- **Task to complete**
Whenever "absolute" occurs in a line of the material, list that line.

....

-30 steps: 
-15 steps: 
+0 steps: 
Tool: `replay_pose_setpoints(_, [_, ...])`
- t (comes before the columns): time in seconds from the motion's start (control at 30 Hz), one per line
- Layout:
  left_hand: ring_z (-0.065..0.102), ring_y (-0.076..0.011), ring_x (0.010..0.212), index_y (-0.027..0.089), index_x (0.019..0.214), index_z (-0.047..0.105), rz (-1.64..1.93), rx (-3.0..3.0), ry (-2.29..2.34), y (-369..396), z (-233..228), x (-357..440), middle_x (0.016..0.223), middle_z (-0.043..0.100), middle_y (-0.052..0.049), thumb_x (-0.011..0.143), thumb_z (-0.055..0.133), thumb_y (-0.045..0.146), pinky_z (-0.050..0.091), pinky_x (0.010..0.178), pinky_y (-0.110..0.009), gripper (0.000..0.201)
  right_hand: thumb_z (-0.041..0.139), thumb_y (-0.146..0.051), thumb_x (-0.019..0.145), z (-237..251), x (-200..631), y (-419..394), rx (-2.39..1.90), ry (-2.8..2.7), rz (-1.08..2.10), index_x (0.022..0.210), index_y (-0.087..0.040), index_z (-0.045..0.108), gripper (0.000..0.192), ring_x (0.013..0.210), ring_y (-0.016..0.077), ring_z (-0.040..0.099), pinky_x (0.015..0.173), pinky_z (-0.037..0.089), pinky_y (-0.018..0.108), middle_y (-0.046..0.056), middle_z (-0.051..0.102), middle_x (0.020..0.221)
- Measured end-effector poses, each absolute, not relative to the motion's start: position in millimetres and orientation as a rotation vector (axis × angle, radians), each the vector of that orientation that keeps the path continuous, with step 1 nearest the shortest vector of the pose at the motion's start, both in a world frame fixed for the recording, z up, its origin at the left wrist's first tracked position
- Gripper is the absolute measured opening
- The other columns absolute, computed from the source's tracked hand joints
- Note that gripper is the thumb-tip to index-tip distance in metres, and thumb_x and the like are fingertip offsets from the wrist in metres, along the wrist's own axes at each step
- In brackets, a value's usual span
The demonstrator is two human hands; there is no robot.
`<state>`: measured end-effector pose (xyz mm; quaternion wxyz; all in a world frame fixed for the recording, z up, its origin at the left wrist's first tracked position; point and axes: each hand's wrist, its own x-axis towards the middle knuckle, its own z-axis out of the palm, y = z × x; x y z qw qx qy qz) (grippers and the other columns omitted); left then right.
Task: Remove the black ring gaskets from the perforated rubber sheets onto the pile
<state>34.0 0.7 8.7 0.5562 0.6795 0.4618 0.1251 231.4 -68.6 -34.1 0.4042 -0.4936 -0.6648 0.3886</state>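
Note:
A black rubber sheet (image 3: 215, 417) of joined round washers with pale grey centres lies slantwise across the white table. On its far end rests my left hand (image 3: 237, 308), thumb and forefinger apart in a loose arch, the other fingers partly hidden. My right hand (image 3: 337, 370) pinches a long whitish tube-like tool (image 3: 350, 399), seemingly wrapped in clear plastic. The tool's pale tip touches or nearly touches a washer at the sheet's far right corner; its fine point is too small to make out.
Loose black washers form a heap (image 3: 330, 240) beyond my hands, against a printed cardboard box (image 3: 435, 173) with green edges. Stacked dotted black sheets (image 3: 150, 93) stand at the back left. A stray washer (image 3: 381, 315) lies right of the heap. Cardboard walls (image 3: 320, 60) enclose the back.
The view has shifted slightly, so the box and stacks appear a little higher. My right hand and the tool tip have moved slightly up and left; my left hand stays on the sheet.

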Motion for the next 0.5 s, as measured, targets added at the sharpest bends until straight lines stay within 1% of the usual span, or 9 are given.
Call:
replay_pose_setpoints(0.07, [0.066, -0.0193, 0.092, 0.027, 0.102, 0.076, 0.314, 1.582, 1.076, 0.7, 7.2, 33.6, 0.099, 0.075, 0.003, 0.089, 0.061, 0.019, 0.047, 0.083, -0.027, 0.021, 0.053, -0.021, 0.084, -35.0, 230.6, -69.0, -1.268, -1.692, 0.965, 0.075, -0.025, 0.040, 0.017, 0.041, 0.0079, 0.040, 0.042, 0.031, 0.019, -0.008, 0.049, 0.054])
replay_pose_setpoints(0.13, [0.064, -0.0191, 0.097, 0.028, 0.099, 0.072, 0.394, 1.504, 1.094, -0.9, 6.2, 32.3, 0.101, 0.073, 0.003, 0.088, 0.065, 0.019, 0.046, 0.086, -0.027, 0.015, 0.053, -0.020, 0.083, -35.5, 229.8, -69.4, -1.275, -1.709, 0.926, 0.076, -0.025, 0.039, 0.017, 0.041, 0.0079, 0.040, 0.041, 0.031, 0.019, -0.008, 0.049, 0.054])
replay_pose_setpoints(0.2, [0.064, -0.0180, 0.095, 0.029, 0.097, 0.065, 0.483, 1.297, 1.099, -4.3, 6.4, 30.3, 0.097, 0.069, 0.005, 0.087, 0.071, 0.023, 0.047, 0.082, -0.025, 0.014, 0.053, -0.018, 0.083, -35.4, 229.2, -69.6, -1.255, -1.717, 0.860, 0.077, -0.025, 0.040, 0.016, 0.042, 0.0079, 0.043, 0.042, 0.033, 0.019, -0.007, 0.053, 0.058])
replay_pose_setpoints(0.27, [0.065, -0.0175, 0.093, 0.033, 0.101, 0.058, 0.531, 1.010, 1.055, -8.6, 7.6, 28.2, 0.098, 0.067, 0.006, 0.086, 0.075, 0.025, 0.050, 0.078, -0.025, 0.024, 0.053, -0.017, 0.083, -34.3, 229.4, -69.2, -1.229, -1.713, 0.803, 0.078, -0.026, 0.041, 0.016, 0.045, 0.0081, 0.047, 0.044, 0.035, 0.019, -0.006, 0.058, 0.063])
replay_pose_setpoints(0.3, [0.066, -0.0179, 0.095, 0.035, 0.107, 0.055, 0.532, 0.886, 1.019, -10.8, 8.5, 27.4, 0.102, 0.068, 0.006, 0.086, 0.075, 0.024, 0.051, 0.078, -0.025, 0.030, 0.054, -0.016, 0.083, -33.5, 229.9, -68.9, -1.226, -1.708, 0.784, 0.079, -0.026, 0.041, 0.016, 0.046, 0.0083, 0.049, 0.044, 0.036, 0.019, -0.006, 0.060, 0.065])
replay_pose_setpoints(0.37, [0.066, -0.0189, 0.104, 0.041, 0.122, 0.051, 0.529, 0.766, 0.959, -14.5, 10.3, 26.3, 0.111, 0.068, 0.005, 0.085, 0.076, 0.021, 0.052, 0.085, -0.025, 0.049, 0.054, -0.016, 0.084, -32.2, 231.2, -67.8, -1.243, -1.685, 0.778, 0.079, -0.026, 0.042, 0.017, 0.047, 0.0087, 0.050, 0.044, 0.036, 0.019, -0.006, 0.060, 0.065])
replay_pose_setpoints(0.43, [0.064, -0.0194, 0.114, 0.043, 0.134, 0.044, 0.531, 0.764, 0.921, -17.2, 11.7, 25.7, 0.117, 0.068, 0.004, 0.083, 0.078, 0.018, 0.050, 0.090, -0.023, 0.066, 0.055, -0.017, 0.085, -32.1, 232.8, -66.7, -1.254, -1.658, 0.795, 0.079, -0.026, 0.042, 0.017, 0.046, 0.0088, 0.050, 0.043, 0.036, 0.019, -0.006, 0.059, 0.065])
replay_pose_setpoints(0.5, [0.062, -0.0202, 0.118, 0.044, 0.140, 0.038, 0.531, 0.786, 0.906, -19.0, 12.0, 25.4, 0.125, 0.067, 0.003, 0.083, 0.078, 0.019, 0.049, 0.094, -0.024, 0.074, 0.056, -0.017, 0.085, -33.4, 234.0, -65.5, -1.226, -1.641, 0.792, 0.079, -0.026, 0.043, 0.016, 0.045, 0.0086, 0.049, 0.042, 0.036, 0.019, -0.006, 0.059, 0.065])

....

- **Reply**
- Measured end-effector poses, each absolute, not relative to the motion's start: position in millimetres and orientation as a rotation vector (axis × angle, radians), each the vector of that orientation that keeps the path continuous, with step 1 nearest the shortest vector of the pose at the motion's start, both in a world frame fixed for the recording, z up, its origin at the left wrist's first tracked position
- Gripper is the absolute measured opening
- The other columns absolute, computed from the source's tracked hand joints

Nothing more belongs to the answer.